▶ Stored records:
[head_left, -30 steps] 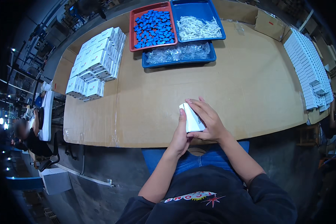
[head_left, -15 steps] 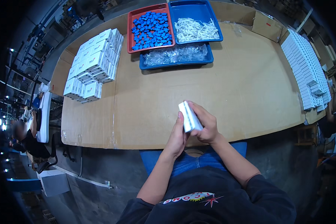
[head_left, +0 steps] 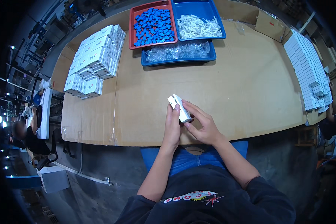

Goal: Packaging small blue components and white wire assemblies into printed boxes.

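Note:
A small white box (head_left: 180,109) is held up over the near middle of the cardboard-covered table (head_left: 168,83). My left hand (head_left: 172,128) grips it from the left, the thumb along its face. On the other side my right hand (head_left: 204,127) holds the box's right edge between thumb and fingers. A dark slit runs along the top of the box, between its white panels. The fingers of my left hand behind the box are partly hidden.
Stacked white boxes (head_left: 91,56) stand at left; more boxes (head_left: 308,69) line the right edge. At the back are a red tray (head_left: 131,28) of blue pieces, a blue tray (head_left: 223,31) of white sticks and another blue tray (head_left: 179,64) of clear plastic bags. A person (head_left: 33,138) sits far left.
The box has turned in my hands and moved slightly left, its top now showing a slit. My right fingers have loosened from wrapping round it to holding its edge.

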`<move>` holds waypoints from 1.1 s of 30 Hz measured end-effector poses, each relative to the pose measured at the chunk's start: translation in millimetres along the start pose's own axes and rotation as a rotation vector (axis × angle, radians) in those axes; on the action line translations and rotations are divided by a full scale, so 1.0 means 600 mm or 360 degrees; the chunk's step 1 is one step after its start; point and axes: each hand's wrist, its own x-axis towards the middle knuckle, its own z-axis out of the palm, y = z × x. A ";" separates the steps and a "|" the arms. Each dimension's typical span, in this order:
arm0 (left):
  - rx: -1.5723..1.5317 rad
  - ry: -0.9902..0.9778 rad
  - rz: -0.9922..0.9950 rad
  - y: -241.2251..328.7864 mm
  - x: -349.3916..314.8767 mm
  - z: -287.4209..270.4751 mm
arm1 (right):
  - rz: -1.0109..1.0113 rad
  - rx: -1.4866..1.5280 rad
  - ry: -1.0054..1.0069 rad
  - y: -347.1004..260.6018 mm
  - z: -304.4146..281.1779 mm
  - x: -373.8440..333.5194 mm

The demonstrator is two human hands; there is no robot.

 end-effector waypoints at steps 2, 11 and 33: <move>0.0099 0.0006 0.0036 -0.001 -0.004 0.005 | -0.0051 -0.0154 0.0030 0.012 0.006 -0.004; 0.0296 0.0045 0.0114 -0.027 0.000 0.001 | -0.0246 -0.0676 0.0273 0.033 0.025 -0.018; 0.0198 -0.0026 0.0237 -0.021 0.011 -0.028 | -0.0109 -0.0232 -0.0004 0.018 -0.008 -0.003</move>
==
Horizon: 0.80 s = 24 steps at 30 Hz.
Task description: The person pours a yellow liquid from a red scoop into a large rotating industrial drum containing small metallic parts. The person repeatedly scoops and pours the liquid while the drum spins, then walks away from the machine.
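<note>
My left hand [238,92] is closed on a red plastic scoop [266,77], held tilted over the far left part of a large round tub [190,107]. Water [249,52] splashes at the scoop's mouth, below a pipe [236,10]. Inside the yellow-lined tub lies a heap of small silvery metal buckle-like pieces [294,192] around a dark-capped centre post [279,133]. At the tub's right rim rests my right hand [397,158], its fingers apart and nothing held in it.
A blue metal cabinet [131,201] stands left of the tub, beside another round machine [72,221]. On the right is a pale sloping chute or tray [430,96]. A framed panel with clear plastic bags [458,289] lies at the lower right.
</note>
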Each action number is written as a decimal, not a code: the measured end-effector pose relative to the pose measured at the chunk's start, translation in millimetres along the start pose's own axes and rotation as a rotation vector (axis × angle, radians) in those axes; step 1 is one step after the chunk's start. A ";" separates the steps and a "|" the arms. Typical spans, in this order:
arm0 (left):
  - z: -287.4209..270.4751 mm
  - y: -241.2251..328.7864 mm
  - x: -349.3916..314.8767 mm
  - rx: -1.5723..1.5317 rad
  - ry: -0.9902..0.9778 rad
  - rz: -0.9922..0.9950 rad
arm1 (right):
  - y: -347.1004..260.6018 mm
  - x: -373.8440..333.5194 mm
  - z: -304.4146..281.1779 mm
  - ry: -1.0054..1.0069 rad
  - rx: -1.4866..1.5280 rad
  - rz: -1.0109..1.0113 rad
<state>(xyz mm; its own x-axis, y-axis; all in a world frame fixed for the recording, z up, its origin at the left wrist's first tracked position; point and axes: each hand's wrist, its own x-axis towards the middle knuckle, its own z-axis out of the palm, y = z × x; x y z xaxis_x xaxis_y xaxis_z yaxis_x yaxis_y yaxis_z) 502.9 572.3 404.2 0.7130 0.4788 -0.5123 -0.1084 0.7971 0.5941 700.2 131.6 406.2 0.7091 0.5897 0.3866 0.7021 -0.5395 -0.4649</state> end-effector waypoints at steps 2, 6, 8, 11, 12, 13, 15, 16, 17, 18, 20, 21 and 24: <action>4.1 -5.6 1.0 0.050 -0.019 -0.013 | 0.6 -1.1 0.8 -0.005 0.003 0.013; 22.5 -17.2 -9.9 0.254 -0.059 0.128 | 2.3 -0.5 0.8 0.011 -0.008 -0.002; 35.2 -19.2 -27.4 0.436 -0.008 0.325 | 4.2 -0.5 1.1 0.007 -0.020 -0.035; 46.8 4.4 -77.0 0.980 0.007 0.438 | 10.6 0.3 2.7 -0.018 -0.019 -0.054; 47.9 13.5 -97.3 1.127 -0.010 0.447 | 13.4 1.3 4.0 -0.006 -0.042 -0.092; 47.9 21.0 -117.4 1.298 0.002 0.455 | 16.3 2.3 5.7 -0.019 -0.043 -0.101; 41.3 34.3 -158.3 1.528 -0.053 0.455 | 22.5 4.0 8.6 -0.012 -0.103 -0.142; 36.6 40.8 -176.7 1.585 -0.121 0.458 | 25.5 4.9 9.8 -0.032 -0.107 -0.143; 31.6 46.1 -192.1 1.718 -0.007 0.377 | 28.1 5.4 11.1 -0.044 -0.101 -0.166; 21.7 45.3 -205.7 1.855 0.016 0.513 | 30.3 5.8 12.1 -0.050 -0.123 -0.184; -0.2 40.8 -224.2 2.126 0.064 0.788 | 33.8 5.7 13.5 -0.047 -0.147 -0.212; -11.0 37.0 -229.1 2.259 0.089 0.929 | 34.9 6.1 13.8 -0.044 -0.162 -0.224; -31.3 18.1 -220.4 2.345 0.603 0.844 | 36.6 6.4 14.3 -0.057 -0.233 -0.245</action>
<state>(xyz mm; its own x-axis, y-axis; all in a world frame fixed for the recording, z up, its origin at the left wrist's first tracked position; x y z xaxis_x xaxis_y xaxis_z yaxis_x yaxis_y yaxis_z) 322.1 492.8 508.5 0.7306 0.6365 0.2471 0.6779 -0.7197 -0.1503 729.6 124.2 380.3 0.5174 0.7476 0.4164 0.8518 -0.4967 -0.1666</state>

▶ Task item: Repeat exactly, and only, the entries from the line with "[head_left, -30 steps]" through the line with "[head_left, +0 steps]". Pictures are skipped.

▶ Answer space:
[head_left, -30 steps] 
[head_left, -15 steps] 
[head_left, +0 steps] 

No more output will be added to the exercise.